Your goal — Go line by line through the entries and show those that hold the string "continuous".

▬▬▬▬▬▬

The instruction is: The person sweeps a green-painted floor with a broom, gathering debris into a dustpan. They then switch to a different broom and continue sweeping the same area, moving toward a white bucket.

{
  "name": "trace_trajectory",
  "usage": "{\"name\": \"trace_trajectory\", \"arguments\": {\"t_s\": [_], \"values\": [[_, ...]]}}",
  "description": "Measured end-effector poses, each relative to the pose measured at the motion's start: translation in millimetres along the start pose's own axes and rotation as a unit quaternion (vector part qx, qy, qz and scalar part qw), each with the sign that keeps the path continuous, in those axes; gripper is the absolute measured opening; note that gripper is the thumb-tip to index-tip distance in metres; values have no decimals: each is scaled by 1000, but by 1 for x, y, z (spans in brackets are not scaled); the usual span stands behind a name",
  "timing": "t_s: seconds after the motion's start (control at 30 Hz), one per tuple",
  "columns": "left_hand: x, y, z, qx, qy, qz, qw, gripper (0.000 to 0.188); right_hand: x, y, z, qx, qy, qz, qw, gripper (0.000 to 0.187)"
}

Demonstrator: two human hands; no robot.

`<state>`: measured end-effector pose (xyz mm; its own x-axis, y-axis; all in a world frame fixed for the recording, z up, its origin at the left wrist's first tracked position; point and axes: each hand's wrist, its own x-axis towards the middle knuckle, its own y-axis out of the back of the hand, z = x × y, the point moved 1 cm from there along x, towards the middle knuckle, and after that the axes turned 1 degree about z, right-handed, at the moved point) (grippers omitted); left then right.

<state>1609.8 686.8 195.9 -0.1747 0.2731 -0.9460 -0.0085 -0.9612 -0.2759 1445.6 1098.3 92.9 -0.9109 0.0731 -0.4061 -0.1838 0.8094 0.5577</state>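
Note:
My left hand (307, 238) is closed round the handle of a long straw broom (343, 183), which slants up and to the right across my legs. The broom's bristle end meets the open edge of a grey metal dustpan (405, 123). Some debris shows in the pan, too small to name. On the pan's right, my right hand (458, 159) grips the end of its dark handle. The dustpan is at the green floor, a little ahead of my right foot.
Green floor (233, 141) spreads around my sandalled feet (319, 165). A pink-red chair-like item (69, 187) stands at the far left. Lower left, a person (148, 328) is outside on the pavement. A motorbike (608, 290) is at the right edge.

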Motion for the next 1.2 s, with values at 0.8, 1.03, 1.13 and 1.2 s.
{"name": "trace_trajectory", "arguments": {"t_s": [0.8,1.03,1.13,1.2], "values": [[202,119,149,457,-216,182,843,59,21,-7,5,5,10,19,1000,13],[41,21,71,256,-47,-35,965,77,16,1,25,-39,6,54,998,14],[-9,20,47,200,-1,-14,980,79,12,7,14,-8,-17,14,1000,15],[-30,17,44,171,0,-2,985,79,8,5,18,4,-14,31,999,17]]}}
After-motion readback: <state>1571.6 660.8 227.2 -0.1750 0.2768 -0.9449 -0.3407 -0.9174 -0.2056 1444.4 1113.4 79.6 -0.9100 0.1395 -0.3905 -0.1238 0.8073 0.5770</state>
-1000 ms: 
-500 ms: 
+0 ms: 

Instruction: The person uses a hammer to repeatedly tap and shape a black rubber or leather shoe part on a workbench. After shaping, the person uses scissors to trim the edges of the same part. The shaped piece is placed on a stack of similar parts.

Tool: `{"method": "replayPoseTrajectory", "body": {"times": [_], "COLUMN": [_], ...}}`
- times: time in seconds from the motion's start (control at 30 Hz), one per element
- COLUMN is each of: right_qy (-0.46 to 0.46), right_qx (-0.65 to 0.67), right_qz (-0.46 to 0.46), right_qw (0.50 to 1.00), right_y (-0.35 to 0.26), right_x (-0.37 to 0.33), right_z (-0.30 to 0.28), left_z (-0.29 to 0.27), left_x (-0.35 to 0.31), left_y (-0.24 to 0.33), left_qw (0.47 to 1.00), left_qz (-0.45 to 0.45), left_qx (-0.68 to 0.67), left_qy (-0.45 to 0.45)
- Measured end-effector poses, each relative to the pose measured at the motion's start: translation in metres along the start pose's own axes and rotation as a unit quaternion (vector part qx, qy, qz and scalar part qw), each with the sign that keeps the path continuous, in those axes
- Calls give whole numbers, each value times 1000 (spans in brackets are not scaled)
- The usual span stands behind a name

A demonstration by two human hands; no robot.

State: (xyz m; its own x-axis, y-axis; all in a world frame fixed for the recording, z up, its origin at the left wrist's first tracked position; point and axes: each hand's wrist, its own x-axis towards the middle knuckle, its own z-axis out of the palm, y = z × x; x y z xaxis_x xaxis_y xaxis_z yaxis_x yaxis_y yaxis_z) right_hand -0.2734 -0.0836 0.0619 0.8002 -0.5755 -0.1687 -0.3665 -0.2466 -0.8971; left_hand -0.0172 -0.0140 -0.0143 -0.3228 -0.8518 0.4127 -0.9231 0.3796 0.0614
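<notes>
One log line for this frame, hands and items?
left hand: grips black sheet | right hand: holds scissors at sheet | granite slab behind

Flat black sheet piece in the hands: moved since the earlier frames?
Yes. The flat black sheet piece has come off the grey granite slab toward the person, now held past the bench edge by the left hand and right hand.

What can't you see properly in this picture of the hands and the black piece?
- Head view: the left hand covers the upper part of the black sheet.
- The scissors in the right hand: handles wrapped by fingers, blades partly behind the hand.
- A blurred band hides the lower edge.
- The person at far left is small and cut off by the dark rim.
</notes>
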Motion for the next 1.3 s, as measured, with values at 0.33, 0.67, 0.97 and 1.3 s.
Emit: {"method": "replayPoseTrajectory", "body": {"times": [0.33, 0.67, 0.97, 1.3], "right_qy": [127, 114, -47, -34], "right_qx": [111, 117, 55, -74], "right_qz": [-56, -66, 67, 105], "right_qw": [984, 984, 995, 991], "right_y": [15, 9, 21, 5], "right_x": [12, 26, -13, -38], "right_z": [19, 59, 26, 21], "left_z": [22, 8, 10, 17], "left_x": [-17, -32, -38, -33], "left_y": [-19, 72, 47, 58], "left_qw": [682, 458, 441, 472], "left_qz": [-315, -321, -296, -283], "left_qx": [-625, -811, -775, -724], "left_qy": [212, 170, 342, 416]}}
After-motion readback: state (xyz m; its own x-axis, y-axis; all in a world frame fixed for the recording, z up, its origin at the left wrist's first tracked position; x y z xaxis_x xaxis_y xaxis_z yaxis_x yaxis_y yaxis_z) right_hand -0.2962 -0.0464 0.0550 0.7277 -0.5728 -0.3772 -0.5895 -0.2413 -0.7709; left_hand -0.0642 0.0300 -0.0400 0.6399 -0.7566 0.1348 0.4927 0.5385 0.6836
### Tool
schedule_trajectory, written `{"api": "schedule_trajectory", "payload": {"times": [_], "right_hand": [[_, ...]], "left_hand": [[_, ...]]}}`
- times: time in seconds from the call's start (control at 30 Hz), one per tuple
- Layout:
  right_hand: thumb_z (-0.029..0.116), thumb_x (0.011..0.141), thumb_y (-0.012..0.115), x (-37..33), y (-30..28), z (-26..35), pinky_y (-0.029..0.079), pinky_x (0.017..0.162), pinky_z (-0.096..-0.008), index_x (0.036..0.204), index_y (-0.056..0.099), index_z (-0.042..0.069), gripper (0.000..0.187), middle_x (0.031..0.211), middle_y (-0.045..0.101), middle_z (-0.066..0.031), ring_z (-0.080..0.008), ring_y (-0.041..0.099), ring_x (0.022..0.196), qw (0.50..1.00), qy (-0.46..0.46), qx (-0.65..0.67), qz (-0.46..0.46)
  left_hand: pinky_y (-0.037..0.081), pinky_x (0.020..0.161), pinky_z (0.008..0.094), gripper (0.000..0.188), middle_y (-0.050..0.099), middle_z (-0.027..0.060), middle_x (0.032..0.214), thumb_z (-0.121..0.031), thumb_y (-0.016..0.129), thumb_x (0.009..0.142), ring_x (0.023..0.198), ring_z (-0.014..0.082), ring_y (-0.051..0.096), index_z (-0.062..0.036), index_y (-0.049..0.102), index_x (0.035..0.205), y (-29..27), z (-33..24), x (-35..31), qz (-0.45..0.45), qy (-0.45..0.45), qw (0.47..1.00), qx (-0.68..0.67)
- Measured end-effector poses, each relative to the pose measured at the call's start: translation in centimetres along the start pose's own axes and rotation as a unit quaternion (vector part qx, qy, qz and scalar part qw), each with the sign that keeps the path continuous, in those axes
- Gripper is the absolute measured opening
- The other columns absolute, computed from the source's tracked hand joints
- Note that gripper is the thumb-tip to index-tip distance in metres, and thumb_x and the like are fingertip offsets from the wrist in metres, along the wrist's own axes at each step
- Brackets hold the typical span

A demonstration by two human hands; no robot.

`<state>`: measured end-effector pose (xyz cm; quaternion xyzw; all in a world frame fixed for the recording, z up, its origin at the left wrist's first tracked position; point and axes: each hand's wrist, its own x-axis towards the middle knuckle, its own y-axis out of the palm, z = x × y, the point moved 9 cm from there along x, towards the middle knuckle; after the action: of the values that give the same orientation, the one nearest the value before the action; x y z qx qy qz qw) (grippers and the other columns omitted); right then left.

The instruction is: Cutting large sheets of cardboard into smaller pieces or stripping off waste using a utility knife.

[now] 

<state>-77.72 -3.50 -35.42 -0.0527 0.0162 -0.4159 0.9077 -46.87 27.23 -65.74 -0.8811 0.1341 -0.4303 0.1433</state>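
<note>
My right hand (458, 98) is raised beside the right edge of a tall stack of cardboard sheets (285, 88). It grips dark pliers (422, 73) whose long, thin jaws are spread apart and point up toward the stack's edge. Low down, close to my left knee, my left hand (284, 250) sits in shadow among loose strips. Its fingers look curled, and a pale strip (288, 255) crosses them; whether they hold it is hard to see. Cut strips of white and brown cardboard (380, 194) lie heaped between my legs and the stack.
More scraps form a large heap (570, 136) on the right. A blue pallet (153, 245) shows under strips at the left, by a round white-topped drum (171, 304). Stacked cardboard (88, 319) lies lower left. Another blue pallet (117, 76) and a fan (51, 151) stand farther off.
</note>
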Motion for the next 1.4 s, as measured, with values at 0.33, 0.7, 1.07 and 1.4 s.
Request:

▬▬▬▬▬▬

Result below —
  "description": "Measured end-effector poses, each relative to the pose measured at the motion's start: translation in millimetres along the start pose's own axes and rotation as a unit quaternion (vector part qx, qy, qz and scalar part qw), each with the sign that keeps the path continuous, in those axes; gripper is the absolute measured opening; note that gripper is the thumb-tip to index-tip distance in metres; values have no decimals: each is scaled by 1000, but by 1 for x, y, z (spans in brackets are not scaled); the usual span stands behind a name",
- Measured end-effector poses, each relative to the pose measured at the motion's start: translation in metres along the start pose's own axes and rotation as a unit quaternion (vector part qx, qy, qz and scalar part qw), each with the sign that keeps the path continuous, in those axes
- Measured end-effector poses, each relative to the pose measured at the call's start: translation in centimetres along the start pose's own axes and rotation as a unit quaternion (vector part qx, qy, qz and scalar part qw), each with the sign that keeps the path continuous, in those axes

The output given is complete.